MUSICOTHERAPIE et PERINATALITE

MUSICOTHERAPIE ET PERINATALITE

Benenzon a développé sa théorie sur l’Identité Sonore du sujet en partant du constat qu’ « on ne peut dissocier le son de l’existence de l’être ».

Chaque individu est constitué de rythmes et de sons qui lui sont propres, internes mais il est aussi soumis ou en interaction permanente avec les rythmes et sons de l’environnement.

L’état de grossesse entraîne des bouleversements psycho-corporels.
Il n’est plus à prouver qu’un lien étroit unit le corps, l’émotion et la pensée, ainsi que le langage verbal.
Le fœtus est un corps en symbiose avec un autre corps.
Tout corps est rythme (respiration, battement de cœur, etc.) et possède une sensorialité spécifique à son degré de développement.
Le fœtus perçoit très tôt le sonore, la voix de sa mère puis celle de son père. Alors un lien, des liens se tissent, une histoire émerge à travers une relation sonore.
S’intéresser aux sons et à la musique, c’est découvrir la vie et tout ce qui la compose, c’est permettre l’éveil au bien-être.
Comment ces perceptions sonores, les rythmes, le souffle vont-ils permettre au bébé né de pouvoir rechercher et développer la relation verbale avec autrui ?
Si le rythme et le son stimulent le développement sensori-moteur, la mélodie touche l’émotionnel, la voix est enveloppe et manifeste l’individu dans son désir de communication.

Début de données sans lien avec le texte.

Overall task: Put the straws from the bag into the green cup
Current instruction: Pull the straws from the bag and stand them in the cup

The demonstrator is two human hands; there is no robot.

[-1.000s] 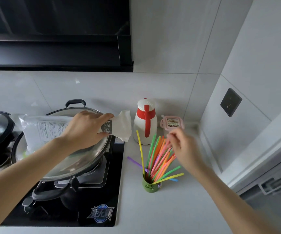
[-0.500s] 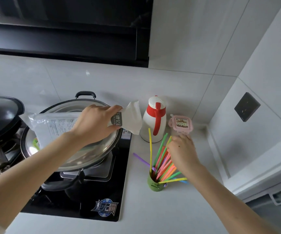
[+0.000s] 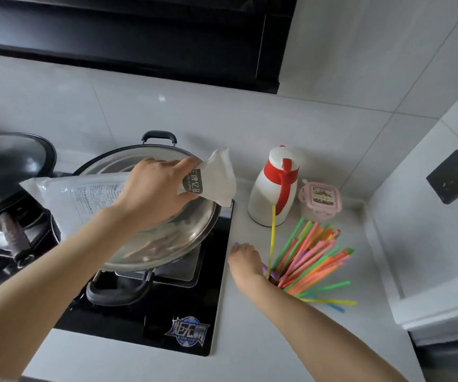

Programme du merveilleux stage :

Comment l’application de la musicothérapie intervient-elle dans le processus de séparation /individuation ? En quoi le corps, les sens, la voix, le souffle, le rythme et le tempo, la mélodie et les comptines, les gestes et la danse participent-ils à l’intégration du schéma corporel, des notions d’espace-temps , indispensables à toute acquisition ?
Intervenants :
Corinne Lubin (musicothérapeute, rééducatrice en psychopédagogie)
Matthieu Reynaud (Psychologue au CH La Chartreuse Dijon,
Docteur en psychopathologie, travaux sur l’attachement)
Docteur Dominique Sandre (lauréat de la faculté de Médecine Paris-Sud, Spécialiste qualifié en Pédiatrie et Puériculture)
Patrick Berthelon (Psychothérapeute, musicothérapeute au CHS de Dijon, Président de la SFM)
Public : (pour toute personne ayant rapport au monde de la petite enfance et de l’éducation)

Musicothérapie
Et périnatalité (1)
La place de la musique durant la grossesse

 

Généralités

Au-delà de l'utilisation de la musique en salle de travail, la musicothérapie entre véritablement dans la préparation à la naissance. Elle stimule les perceptions auditives de l'enfant, calme douleurs et stress chez la maman, permet d'établir une communication unique et privilégiée entre la mère et son enfant..

Ce que l’enfant perçoit

Au début, dès la septième semaine de grossesse, le foetus peut percevoir la vibration des sons avant même la formation de l’appareil auditif, grâce aux os de son crâne, le bassin de la maman servant de résonateur. Ensuite, durant toute la grossesse, les hautes fréquences sont filtrées par les muscles et le liquide, et seules les basses fréquences viennent vibrer contre les corpuscules tactiles de la bouche et des mains du bébé, comme une ficelle à laquelle on impulserait de lentes et fortes ondulations. Renforcées par la caisse de résonance utérine, elles viennent caresser sa bouche. L’émotion est si forte que son coeur s’accélère, il s’étire, tourne la tête, suce son pouce ou gambade.

De plus, le foetus réagit non seulement aux stimulations qui viennent de l'extérieur, mais aussi, par voie hormonale, aux émotions de sa maman.


Ainsi, après la naissance, l'enfant est capable de reconnaître un morceau de musique ou une voix auquel on l'aura familiarisé durant la grossesse. A son audition, il se calme ou manifeste un intérêt. Par ailleurs, les sons aux fréquences très basses facilitent l'endormissement de l'enfant dans les mois qui suivent la naissance. L’expérience a été faite en milieu hospitalier aboutissant à un bon pourcentage d’endormissement des tout-petits.

Au bénéfice de la maman

Chez la maman, l'émission régulière de ce type de sons aide à maintenir un souffle expiratoire plus long et plus aisé qu'une respiration ordinaire, ce qui développe la capacité respiratoire et l'oxygénation, capitales au moment de l'accouchement. La production de sonorités graves peut diminuer la durée du "travail" de deux à quatre heures : l'utérus, mieux oxygéné, est plus fonctionnel. La femme est détendue, l'ouverture du col de l'utérus est donc accélérée. En outre, l'expiration freinée au moment de l'expulsion permet une meilleure maîtrise de la douleur et peut éviter le recours à l'épisiotomie.